Wasted: A Memoir of Anorexia and Bulimia Symbols, Allegory and Motifs

Wasted: A Memoir of Anorexia and Bulimia Symbols, Allegory and Motifs

‘Laboratory Rat’

Honbacher parallels herself to a ‘laboratory rat’ : “I became bulimic at the age of nine, anorexic at the age of fifteen. I couldn't decide between the two and veered back and forth from one to the other until I was twenty, and now, at twenty-three, I am an interesting creature, an Eating Disorder Not Otherwise Specified. My weight has ranged over the past thirteen years from 135 pounds to 52, inching up and then plummeting back down I have gotten “well,” then “sick,” then “well,” then “sicker,” and so on up to now; I am considered “moderately improved,” “psychologically stabilized, behaviorally disordered,” “prone to habitual relapse.” I have been hospitalized six times, institutionalized once, had endless hours of therapy, been tested and observed and diagnosed and pigeonholed and poked and prodded and fed and weighed for so long that I have begun to feel like a laboratory rat.” The symbolic ‘laboratory rat’ is apposite considering the treatments that she has withstood since she was nine. Her body has borne polygonal medications due to the convolution of her eating disorders. Handling both ‘Bulimia and Anorexia’ concurrently must have taken a toll on her body because there was no utter assurance that the disorders would vanish promptly. The ‘hospitalization and institutionalization’ are causative of the actualization a ‘laboratory rat’ because all that emerged necessitated the subjection of her body to assorted prescriptions to exterminate probabilities of degeneration.

Mirrors

Mirrors personify Honbacher’s grueling fixation on her body: “I remember my entire life as a progression of mirrors. My world, as a child, was defined by mirrors, storefront windows, hoods of cars. My face always peered back at me, anxious, checking for a hair out of place, searching for anything that was different, shorts hiked up or shirt untucked, butt too round or thighs too soft, belly sucked in hard. I started holding my breath to keep my stomach concave when I was five, and at times, even now, I catch myself doing it. My mother, as I scuttled along sideways beside her like a crab, staring into every reflective surface.” Honbacher is factually confined to mirrors; thus, they were indispensable in delineating how she considered her body.

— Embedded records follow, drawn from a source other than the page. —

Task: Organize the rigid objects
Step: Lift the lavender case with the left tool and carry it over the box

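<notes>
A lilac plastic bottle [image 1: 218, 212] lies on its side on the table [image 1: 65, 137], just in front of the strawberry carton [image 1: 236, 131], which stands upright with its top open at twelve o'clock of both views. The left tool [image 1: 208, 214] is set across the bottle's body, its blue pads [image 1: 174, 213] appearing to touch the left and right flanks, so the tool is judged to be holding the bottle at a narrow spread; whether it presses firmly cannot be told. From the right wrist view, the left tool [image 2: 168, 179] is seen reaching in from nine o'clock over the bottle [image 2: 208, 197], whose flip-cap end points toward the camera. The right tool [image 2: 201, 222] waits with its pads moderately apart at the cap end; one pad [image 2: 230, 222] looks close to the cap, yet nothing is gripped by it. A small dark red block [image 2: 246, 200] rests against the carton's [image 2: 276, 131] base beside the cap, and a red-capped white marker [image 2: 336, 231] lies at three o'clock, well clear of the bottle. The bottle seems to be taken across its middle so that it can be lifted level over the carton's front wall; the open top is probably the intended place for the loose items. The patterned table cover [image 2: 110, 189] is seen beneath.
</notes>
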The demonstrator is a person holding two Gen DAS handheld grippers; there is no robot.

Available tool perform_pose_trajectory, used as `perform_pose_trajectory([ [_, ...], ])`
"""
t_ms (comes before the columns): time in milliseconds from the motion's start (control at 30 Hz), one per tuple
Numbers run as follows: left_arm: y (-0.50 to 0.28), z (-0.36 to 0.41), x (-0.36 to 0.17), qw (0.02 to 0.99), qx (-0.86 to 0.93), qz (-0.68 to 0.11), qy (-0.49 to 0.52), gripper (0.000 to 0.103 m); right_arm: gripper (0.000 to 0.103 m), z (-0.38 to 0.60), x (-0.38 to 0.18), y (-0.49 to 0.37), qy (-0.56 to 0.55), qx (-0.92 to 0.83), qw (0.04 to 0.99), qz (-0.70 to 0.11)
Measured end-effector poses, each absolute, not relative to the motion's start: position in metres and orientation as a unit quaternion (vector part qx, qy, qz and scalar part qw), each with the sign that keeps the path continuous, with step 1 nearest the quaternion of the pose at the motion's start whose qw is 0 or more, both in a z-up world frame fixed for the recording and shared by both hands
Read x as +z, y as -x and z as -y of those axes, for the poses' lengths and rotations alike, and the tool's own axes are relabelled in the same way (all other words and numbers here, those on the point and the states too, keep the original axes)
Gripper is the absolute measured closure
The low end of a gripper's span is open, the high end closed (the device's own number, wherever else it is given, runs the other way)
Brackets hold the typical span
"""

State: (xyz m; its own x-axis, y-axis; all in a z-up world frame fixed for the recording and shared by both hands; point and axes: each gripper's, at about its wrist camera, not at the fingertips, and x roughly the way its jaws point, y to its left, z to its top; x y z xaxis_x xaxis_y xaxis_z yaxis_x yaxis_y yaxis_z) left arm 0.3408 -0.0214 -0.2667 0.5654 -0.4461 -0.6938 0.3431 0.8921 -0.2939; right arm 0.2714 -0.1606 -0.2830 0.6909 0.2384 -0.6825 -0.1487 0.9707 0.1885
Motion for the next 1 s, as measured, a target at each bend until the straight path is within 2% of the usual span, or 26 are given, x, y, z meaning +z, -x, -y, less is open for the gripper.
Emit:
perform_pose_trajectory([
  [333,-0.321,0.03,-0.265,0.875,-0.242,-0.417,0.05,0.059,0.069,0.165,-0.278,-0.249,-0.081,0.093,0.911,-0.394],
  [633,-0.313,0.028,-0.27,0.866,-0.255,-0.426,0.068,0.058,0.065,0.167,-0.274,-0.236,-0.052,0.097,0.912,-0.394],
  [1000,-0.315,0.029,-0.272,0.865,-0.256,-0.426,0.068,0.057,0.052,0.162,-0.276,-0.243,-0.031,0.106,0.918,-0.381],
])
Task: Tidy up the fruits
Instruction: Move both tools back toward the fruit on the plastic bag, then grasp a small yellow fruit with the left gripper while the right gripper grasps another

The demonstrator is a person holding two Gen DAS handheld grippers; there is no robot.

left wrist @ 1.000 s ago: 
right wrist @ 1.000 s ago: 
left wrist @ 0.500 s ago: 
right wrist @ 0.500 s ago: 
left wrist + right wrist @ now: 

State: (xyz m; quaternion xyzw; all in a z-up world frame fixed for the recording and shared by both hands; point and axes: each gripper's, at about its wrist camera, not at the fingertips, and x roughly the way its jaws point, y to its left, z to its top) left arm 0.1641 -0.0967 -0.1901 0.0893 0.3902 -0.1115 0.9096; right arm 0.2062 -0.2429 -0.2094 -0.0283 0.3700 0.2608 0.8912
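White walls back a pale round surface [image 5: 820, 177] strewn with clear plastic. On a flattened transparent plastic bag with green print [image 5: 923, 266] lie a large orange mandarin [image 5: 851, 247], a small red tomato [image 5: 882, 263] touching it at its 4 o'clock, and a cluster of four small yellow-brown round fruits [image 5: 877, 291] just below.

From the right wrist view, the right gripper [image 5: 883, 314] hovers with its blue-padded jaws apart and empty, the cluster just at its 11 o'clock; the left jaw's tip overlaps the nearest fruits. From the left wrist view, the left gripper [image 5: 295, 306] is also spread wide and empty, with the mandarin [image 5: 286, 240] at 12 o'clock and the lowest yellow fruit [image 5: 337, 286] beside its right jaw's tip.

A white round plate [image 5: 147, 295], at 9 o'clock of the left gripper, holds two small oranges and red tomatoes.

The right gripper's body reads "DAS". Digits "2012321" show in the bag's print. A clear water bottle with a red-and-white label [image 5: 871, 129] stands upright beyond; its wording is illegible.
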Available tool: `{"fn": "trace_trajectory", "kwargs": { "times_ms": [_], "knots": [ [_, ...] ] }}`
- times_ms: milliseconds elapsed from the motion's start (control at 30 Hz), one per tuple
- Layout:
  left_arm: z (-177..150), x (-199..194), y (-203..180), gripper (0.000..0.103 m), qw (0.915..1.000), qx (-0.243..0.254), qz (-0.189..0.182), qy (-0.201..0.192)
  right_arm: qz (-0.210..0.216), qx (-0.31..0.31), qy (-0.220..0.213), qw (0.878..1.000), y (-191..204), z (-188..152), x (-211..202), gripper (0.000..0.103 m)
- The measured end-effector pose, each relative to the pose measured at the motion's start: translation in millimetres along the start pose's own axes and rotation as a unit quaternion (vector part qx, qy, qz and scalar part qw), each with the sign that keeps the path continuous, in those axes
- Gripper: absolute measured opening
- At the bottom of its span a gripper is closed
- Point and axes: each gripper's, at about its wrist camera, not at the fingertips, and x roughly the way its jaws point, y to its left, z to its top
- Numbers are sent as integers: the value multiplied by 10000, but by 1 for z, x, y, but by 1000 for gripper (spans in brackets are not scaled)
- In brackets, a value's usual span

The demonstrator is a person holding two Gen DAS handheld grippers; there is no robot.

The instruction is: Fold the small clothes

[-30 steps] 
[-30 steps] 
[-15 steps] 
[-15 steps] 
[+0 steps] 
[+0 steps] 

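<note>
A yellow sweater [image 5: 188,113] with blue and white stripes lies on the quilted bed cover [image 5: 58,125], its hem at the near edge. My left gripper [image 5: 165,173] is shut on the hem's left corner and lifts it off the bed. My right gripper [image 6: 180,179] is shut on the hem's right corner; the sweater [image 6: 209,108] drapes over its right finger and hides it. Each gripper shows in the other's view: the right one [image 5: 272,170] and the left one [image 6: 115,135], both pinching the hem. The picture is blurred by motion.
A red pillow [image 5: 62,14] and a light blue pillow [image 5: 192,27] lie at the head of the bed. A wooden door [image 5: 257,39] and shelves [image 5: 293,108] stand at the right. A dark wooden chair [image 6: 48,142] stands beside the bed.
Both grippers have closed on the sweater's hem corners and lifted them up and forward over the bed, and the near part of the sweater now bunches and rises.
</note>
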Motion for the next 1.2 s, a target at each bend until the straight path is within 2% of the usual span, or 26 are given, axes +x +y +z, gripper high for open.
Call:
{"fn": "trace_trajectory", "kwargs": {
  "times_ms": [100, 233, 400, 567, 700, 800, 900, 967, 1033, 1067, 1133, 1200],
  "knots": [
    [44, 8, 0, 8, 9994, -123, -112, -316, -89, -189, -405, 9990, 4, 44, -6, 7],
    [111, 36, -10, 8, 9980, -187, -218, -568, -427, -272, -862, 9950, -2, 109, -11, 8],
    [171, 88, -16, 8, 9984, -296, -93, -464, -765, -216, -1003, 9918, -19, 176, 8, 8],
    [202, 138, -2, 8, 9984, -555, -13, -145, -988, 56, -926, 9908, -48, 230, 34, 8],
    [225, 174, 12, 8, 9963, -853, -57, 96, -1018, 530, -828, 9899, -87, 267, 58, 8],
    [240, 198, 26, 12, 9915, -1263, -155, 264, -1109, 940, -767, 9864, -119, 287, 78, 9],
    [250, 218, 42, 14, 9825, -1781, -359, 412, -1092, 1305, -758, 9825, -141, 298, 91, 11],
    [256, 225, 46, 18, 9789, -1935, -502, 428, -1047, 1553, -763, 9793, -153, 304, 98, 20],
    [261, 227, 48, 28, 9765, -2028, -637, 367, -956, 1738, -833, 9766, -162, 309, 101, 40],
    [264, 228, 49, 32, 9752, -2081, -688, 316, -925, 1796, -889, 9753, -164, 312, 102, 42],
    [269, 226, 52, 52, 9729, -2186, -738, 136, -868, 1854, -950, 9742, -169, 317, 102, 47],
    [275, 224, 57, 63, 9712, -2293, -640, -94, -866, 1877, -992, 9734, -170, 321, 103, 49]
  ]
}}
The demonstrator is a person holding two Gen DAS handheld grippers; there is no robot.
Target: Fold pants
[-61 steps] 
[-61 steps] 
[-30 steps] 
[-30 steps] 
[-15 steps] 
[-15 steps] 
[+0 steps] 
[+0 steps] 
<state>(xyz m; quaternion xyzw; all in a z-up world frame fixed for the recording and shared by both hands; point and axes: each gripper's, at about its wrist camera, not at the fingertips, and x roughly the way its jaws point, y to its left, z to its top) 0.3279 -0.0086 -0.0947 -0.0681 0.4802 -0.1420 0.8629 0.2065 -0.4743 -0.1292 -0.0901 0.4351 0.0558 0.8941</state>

Consulting mirrors would stimulus the appraisal of the ideal nature of her exterior.

Dionysus

Honbacher alludes to Dionysus to explicate the mania that is in-built in eating disorders: “Many of us were lost and turned to art for direction. What we craved, in many cases, was religion. Had we a god, it might have been Dionysus. We, his followers, imagined ourselves maenads, half-believing in divine possession, half mocking it. Either way, it was a Dionysian sort of time. Dionysus/Bacchus, it is said, was driven mad by his education…A few too many of us fell for the old romantic story of the mad artist, the genius made idiot savant by the swells and falls of music, language, color on canvas, ceaselessly, manically, playing inside his head. We wanted to be that genius, that idiot mad with the world of his mind.” Eating disorder-related mania subsidizes to delusions that offer patients the impression that they are divinely possessed by the disorders. Although Dionysian mania is unreservedly interrelated with education, its life-threatening passion manifests among eating-disorders patients. The delusion that arises from the craze persuades patients that their ghoulish habits are exhibitions of inventiveness which should be channeled through art.